* [Dataset extract]

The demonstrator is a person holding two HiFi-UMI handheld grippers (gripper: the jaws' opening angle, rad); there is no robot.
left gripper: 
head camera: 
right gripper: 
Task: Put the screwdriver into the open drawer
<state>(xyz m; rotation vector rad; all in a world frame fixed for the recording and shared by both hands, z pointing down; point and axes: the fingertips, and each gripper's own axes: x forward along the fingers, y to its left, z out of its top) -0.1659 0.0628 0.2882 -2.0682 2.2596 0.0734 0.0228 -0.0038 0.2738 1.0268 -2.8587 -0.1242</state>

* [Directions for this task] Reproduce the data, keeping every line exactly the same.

* [Exercise response]
The demonstrator is a person holding two HiFi-UMI handheld grippers (gripper: the jaws' opening angle, rad); there is no robot.
left gripper: 
head camera: 
right gripper: 
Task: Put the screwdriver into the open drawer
<state>(xyz m; rotation vector rad; all in a world frame fixed for the recording and shared by both hands, z pointing down; point and axes: the fingertips, and each gripper's own axes: x forward along the fingers, y to its left, z out of its top) -0.1659 0.0628 0.2882 -2.0682 2.2596 0.0734 0.0228 -0.0038 0.2738 1.0268 -2.8587 -0.1242</state>

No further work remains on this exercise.